I am looking for a Java code profiler which I can use to profile my application (its a service which runs in backend) on production (so means low over head, and it must not slow down my application). Primarily I want calling tree profiling, that is if a() calls b() and then b() calls c(), then how much time a() b() and c() took, both inclusively and exclusively.
Have seen jvisualvm and jprofiler, but this is not what I am looking for, because I cannot tie my production application to them as it will cause a major performance issue.
Also, I did go through metrics (https://github.com/dropwizard/metrics), but it does not give me a functionality to profile the calling tree.
Callgrind (http://valgrind.org/docs/manual/cl-manual.html) type library is what I need, as it gives calling tree profiling functionality and advanced options like avoiding calling cycles (recursion). But I am not sure that Callgrind can be used on production as it dumps data when program terminates.

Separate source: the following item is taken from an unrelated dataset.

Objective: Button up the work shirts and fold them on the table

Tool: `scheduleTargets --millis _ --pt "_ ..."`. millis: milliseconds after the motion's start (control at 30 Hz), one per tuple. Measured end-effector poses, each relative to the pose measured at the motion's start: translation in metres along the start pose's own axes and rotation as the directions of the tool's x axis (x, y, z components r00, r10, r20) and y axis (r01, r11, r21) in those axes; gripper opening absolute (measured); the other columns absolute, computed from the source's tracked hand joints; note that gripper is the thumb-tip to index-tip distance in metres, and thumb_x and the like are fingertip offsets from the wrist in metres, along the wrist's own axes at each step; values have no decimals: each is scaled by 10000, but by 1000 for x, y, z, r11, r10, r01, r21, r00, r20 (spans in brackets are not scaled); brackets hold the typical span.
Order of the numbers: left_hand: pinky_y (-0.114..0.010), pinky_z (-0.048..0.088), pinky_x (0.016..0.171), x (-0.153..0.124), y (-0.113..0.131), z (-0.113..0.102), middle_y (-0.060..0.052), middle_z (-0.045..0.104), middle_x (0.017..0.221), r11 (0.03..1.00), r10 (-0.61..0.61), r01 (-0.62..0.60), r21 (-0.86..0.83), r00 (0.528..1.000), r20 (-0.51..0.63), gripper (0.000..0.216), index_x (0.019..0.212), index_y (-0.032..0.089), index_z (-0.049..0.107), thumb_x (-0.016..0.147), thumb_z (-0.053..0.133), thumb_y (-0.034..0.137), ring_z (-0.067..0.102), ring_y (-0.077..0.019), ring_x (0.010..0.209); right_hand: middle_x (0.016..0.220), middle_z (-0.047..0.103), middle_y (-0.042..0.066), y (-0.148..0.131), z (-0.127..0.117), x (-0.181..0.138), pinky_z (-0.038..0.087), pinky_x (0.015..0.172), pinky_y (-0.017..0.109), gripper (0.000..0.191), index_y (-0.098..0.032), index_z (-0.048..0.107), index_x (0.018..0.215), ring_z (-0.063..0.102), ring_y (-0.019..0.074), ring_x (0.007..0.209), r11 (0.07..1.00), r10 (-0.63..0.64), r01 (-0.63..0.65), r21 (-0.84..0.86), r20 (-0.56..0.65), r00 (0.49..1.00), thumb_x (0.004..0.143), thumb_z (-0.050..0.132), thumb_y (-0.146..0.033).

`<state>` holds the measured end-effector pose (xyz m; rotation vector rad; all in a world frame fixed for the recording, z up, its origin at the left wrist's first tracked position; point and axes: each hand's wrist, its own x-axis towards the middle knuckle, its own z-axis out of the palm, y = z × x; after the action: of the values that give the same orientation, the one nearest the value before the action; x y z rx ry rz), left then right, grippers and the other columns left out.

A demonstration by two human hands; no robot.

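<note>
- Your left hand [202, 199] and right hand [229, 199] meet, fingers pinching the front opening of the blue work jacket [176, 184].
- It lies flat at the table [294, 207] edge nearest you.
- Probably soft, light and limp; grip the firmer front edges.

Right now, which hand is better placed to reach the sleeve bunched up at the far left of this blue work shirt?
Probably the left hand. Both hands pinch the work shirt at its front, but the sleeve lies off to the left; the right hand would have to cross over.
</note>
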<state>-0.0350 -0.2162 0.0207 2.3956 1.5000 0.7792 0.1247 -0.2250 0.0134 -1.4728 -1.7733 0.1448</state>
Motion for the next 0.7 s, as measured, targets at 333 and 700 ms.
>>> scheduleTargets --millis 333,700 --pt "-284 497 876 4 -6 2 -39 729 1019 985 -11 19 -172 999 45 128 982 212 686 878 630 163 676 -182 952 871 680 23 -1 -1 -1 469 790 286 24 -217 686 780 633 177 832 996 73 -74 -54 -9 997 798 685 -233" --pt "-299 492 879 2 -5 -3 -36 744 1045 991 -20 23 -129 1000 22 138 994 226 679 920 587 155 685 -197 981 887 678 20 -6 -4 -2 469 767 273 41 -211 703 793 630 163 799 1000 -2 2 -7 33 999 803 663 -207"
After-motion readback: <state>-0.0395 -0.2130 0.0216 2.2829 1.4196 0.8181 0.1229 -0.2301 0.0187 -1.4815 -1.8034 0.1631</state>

Can anyone suggest good calling tree profiler for java that can be used on production without compromising the performance?
Take a look at Java Mission Control in conjunction with Flight Recorder. Starting with the release of Oracle JDK 7 Update 40 (7u40), Java Mission Control is bundled with the HotSpot JVM, so it is highly integrated and purports to have small effects on run-time performance. I have only just started looking at it, and I do see some call tree functionality.
In general you don't (or I won't recommend) profilers that instrument your application. Instrumenting always means an uncontrollable production overhead.
What you can use is a sampling profiler. A sampling profiler makes a snapshot of the stack traces at a controllable interval. What you don't get is call counts, but, after some runtime, you get a good overview where you have hotspots. Since you can adjust the sample interval of the profiler you can influence the overhead of it.
A usable sampling profiler is shipped with the JDK, see the hprof page in the java 7 documentation.
In former times there existed some graphical analysis tools for the hprof cpu traces (not the heap traces). Now they are gone. However, you can already work with the generated text file.
I took a quick look on the Java Mission Control stuff mentioned above. I think it is quite mighty and will satisfy a lot of needs, in the white paper they say it has only 2% overhead. However, it is not totally what I personally need or want. For my applications it is better to have a "light" profiling enabled all the time.
Intel Amplifier XE http://software.intel.com/en-us/intel-vtune-amplifier-xe has got low overhead if any noticeable. It uses stack sampling technology to minimize the impact and it can attach and detach to running non-stop processes in production. You even do not need to have sources during profiling, you can dive into sources later after offline performance results browsing.
I don't know of any tool which can do profiling without an impact on performance.
You could add logging to the methods that you're interested in. Make sure you include the time stamp in the log; then you can do the timing. You should also configure the logging framework to log asynchronously to reduce the performance loss.
A load time weaver like AspectJ is able to add these calls at runtime, which would allow you to easily select the methods you want to monitor without changing the source code all the time.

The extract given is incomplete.